More About The Podcast
- About
- Show Notes
About
This week, The Redeemed Man podcast welcomes back one of its very first guests, licensed counselor and minister Michael Cusick, to talk about his new book Sacred Attachments. In his conversation with Nate Dewberry, Michael explains what attachment means, why it matters, and how the bonds we form, or fail to form, early in life can shape us as adults. He also highlights the importance of openness and honesty, how to guard against “spiritual exhaustion,” and what it means to embrace a “re-imagined” life with God—one marked not by constant activity, but by rest and security in His love.
Show Notes
Segment chapters
0:00 Intro/What inspired Michael’s latest book
3:19 What does attachment mean, and why is it important?
11:51 The “Four S’s” critical to a child’s healthy emotional development
15:32 How our sacred attachment to God helps us “exhale” in times of stress and shame
24:26 The truth will set you free—not just the truth of the Bible, but what’s in our own hearts
32:11 God meets us where we’re broken, so let’s be willing to admit where that is
41:38 How God rescues us: the story of Juan Cruz
Snippets/excerpts
6:43 to 8:45—Michael explains the attachment process and the lifelong negative impact that can result from a disrupted process
13:09 to 14:37—Michael uses a story from his childhood to illustrate what it means to be “soothed” and how there can be soothing even in an otherwise dysfunctional household
17:11 to 19:14—“The sacred attachment is the exhale”: How the unique nature of our relationship with God gives us a chance to block out the voices of shame and inadequacy
22:37 to 24:25—If you’re living your Christian life and it still feels heavy, maybe it’s not Jesus you’re listening to
28:49 to 30:39—These days, it’s easier for many men to confess sexual sin than to talk about their true needs or longings
34:06 to 35:51—A real man is someone who can search within himself and admit he’s struggling
Discussion
- Michael opens by touching on his work as a counselor, helping people “close the gap” between the Christian life they hoped for and the reality they’re living. Have you ever felt that kind of disconnect? Where do you sense the biggest gap right now in your own spiritual journey?
- Of the four attachment styles Michael discusses—avoidant, anxious, ambivalent, and secure—which one most accurately describes you and/or the most important relationship in your life (i.e., with a spouse)? In what ways might that attachment style be hindering you in your efforts to connect with other people?

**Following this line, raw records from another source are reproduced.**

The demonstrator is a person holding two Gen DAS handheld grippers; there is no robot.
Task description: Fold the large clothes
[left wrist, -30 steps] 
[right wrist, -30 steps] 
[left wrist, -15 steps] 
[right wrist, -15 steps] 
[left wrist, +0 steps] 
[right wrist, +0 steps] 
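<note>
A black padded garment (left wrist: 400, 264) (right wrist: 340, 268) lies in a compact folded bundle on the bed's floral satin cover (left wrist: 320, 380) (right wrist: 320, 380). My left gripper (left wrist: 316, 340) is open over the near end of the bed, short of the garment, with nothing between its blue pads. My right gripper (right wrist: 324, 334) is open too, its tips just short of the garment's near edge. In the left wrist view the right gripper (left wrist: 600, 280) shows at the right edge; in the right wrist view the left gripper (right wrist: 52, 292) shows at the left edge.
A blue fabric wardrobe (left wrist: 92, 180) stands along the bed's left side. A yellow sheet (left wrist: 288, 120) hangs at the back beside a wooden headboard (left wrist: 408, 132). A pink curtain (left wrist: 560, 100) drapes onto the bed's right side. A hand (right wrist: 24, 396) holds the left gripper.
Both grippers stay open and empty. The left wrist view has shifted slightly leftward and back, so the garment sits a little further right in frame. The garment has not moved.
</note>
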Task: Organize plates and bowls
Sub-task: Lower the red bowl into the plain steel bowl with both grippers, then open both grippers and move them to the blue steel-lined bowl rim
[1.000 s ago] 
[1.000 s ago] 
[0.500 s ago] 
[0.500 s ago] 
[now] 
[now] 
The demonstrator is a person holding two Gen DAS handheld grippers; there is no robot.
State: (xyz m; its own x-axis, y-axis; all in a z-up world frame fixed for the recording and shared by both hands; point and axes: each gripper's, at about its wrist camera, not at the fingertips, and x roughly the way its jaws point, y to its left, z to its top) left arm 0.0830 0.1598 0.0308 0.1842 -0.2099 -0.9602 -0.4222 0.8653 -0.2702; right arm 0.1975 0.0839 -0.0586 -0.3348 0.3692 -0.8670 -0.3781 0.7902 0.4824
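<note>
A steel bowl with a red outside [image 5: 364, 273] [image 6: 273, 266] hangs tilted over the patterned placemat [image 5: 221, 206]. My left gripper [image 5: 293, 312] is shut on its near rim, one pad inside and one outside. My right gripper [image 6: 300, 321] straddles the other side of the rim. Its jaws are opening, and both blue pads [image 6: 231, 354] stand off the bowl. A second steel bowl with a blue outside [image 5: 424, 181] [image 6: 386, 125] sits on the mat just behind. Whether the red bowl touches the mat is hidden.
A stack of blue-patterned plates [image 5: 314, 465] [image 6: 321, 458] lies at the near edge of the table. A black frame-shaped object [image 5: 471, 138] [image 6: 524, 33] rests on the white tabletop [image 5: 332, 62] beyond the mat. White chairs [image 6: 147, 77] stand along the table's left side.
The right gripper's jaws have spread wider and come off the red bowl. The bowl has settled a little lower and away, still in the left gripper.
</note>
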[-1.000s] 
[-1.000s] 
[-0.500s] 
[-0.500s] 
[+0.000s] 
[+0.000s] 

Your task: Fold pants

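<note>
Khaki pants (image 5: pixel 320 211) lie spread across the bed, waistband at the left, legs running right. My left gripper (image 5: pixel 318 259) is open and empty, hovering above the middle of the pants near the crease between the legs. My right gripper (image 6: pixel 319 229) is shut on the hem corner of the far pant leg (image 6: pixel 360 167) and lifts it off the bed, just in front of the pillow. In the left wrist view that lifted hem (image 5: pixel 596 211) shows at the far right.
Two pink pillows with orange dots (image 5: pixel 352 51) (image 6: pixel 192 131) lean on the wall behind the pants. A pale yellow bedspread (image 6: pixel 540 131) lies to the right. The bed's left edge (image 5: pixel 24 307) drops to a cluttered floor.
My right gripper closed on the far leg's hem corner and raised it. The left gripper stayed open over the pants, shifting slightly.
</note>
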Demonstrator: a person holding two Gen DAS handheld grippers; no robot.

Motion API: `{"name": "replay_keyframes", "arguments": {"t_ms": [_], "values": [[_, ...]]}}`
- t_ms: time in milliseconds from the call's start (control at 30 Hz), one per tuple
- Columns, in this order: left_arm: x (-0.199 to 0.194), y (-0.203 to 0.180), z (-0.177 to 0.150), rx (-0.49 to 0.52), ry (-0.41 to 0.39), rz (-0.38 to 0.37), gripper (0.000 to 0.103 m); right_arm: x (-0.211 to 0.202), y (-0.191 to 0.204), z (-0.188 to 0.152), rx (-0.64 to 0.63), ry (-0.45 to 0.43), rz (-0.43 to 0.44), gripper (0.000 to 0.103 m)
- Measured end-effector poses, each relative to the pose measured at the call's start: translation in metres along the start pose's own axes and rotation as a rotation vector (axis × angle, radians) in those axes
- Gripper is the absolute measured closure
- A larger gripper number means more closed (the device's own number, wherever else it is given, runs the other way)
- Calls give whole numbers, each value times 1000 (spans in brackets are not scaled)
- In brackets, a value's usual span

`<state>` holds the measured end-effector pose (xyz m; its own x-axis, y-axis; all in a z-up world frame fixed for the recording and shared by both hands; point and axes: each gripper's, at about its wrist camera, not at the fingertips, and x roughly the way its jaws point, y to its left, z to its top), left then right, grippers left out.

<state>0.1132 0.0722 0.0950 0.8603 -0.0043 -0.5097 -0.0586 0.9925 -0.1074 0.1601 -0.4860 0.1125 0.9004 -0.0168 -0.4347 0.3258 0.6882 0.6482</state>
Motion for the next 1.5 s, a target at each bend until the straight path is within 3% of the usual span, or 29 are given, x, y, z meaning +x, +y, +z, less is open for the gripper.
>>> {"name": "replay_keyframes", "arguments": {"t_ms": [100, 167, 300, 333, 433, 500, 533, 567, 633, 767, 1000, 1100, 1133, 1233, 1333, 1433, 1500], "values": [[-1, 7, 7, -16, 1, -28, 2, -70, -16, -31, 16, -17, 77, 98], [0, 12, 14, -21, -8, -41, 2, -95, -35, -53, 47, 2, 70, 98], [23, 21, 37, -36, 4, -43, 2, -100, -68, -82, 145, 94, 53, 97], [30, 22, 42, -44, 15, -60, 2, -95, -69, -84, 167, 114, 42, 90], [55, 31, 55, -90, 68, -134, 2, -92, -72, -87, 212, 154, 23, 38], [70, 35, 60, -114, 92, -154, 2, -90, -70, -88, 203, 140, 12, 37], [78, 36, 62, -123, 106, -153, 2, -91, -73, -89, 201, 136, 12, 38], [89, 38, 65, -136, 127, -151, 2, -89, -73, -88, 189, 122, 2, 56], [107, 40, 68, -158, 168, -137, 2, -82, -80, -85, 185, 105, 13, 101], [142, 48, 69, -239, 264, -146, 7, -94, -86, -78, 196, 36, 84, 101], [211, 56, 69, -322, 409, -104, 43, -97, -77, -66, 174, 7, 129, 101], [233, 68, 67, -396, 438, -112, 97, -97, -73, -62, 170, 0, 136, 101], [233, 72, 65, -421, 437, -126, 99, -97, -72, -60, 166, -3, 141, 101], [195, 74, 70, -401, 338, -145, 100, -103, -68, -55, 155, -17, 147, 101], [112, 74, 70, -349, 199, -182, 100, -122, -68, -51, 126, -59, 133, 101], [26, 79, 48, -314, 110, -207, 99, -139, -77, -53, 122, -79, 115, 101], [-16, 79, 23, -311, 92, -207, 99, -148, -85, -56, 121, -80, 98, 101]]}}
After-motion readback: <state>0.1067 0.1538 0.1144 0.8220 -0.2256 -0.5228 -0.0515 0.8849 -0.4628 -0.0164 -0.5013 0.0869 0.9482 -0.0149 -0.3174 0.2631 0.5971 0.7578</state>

- Now discuss the “four S’s”—seen, soothed, safe, and secure—that young kids need to experience to develop emotionally and build healthy connections with others. To what degree do you feel like those needs were met in your childhood? What’s a specific memory from your childhood in which you recall one of those needs being properly met? Do you feel like there was an “S” that you lacked as a child, and if so, do you notice ways in which that lack has created obstacles to your attachments with others as an adult?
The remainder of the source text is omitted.